Is there really a point? Depression about DJ

I apologize for making a more negative post on this sub - it’s not a good look, and I’d rather be sharing wins. I wish there were good things that aj could share - ie weight loss, more money saved, better skin, etc. But I don’t, and I kind of resent myself for that.

I actually am struggling to understand why I’m doing this in the first place. I’m in my apartment, I’m mao incredibly bored I have a headache. I can’t help thinking, what…is there in the world? What matters? Why do anything but numb the fatalism so it doesn’t feel so crushing? Yesterday I sat in a chair for a few hours until I could force myself to sleep. Today I tried to read, but I stopped immediately because, well, what’s the point? Why know anything, if education is meaningless in a society that runs only on the loudest thing? I used to love philosophy. Now I don’t care, and I don’t care about anything truthfully.

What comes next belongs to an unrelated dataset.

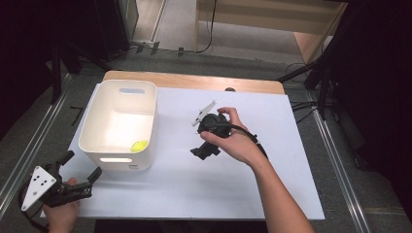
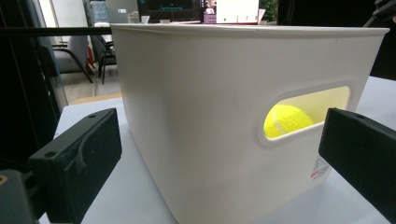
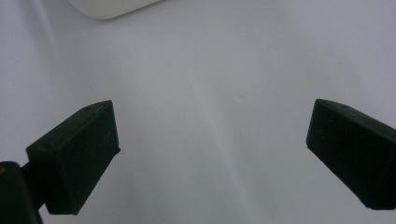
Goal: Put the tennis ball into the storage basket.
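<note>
A yellow ball (image 1: pixel 139 145) lies in the near right corner of the white bin (image 1: pixel 92 127), showing through the bin's handle slot in the left gripper view (image 2: pixel 286 120). The bin stands on the left part of the white tabletop (image 1: pixel 272 179). The left tool (image 1: pixel 81 168) hovers near the bin's near wall, jaws apart, empty. The right tool (image 1: pixel 201 153) sits mid-tabletop, right of the bin and apart from it, jaws wide apart over bare surface, holding nothing.

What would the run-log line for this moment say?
left gripper: open, facing bin | right gripper: open above table | tennis ball: in bin
</note>
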### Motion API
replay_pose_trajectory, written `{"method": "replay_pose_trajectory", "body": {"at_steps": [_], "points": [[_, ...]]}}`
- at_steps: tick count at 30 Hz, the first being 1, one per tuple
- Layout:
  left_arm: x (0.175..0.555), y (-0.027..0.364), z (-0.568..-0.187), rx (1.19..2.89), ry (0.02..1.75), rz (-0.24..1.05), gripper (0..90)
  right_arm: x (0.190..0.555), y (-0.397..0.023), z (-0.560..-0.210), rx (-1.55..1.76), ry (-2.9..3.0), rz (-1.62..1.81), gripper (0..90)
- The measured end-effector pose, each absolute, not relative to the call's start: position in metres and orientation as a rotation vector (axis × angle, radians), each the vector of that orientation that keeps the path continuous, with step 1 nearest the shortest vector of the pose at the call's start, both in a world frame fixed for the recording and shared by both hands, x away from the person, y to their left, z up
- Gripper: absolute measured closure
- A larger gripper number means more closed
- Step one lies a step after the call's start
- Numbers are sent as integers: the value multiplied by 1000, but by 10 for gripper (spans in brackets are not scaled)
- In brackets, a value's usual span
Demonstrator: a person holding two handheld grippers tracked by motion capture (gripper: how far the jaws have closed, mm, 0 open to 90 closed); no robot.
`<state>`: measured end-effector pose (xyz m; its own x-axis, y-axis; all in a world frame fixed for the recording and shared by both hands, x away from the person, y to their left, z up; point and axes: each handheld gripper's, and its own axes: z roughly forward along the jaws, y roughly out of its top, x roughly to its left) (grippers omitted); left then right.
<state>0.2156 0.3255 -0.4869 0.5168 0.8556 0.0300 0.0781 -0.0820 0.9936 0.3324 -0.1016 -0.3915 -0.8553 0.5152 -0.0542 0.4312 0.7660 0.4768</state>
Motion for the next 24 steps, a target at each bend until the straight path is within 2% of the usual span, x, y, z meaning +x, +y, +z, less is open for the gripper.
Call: {"method": "replay_pose_trajectory", "body": {"at_steps": [24], "points": [[215,325,-487,1536,839,793,0,307,-178,-412,869,2644,795,13]]}}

This is my 3rd DJ. Last year I craved alcohol by the first day, even waking up wanting a drink. This year it took a few more days, and my desire to drink feels much less bodily and more psychological. I’m not feeling a craving, but rather the pain of emptiness is overbearing and I want to numb it. I’m not even sure what I’m looking for by posting this - no one wants to hear someone whining. But does anyone else feel this way during DJ?